I was intrigued by two opposing views coming out of TechCrunch Disrupt this week - one saying that start-ups have an “unfair advantage” in the enterprise market and the other that "tech start-ups needed to find new opportunities away from traditional technology".
Yammer founder David Sacks, the holder of the latter view, says that "technology is too mature for entrepreneurs to be trying to upset the big boys".
"Don’t try to disrupt the redwoods", he told an audience at TechCrunch Disrupt in San Francisco.
On the other hand Box co-founder Aaron Levie said in his view, the enterprise market isn’t just getting "sexy" today, but it's actually now a very attractive market for start-ups.
The traditional enterprise vendors, after all, are accustomed to slow innovation cycles that’s just not sustainable now that so many consumer trends have infiltrated the enterprise.
- start-ups don't have to go through the usual channels, especially with the SaaS model;
- it's easy to trial new products with the web-native freemium model
- mobile/table brings new expectations;
- the consumerization of IT is real;
- for incumbent enterprise companies, the transition to these new business models is very cost intensive.
I'm on the side of Levie. The transformational effects of cloud, mobile and social are huge, and we generally talk about the impact of that on enterprises and how they function. But it will have an equal impact on enterprise software vendors and their ecosystems.
In this world, at the convergence of these massive forces, I think that the traditional enterprise vendors are particularly vulnerable, in the same way that enterprises which don't transform using cloud, mobile, social are also vulnerable.
The cloud is more than real, but there is still a lot of cloud hype and usually about the irrelevant.
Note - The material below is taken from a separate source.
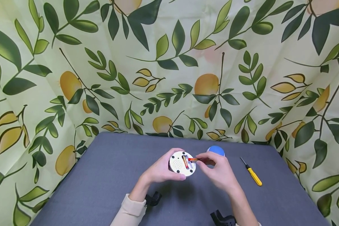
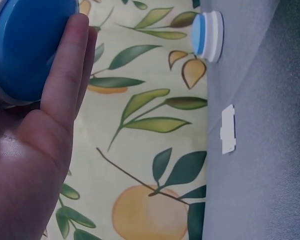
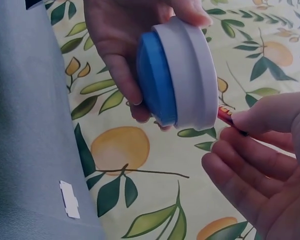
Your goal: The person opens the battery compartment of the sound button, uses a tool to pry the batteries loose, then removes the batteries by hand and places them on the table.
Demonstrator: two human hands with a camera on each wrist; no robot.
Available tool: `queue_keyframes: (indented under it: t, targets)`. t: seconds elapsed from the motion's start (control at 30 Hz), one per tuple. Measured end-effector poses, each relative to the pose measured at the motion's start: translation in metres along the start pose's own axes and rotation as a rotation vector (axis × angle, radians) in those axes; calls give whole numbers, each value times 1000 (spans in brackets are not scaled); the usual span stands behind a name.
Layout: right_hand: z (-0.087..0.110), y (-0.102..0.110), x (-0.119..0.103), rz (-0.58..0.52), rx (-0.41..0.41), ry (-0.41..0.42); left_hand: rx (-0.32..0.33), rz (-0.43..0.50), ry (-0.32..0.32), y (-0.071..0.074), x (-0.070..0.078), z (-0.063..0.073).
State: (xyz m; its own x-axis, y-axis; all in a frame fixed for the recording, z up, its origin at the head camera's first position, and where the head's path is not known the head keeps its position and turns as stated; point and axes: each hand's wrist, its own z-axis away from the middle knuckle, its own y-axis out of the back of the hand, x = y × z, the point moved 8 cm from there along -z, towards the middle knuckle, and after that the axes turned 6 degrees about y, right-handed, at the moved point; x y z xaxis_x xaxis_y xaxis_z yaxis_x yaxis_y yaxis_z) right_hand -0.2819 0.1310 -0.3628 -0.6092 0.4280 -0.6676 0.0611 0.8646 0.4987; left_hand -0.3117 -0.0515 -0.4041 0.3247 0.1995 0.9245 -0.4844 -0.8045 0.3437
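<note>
My left hand (image 1: pixel 159 169) grips a round white device (image 1: pixel 176 164) by its rim, above the table. Its underside, with speaker holes and dark feet, faces the head camera; the blue dome (image 3: pixel 152 80) on its other side shows in the wrist views. One red-and-black battery (image 1: pixel 185 162) lies in the uncovered battery compartment. Between thumb and fingers, my right hand (image 1: pixel 218 169) pinches a second battery (image 1: pixel 193 159), its far end at the compartment. The right wrist view shows only part of this battery, beside the device's white edge.
A second blue-and-white round device (image 1: pixel 216 150) stands behind my right hand. Farther right lies a screwdriver (image 1: pixel 253 175) with a yellow handle. A small white battery cover (image 3: pixel 69 199) rests on the grey table (image 1: pixel 115 157). Patterned cloth (image 1: pixel 169 78) hangs behind the table.
</note>
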Motion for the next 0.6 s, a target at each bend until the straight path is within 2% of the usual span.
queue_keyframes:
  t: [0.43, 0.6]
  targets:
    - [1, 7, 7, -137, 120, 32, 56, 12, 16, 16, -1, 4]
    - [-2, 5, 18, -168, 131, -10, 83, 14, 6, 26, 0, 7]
I think what is missed is that the cloud isn't something we do things ON, it's something we do things IN. Most of the attention goes to infrastructure which is the doing ON stuff. That's important, and Amazon, Google, Microsoft, Oracle, IBM etc are sorting that out. Once the big things starting happening IN, and we get enterprise Mashups that's when the world starts changing.
It's not just "cost intensive" for the incumbents to move to new models, it's intensive and costly with respect to all their legacy attributes including culture, sales models, remuneration, product line cannibalisation, margins, cash flow, support structures etc. All the usual legacy issues which turn successful companies into potential failed companies.
I think all that is well known, I was just intrigued about the opposing opinions from two smart people. Probably there is something more to David Sack's view that did not come across in the interview.
Walter @adamson
http://xeeme.com/walter
Join me on G+
STOP PRESS: This just published Sept 13, 2012 "It's 'Shocking' That Startups Are Ignoring A $500 Billion Market" by Sequoia Capital partner Jim Goetz.
Enterprise remains an "enormous opportunity" because companies are spending about $500 billion a year with legacy enterprise companies and those budgets are ripe for the plucking. "We believe most will be disrupted in the next decade," he says.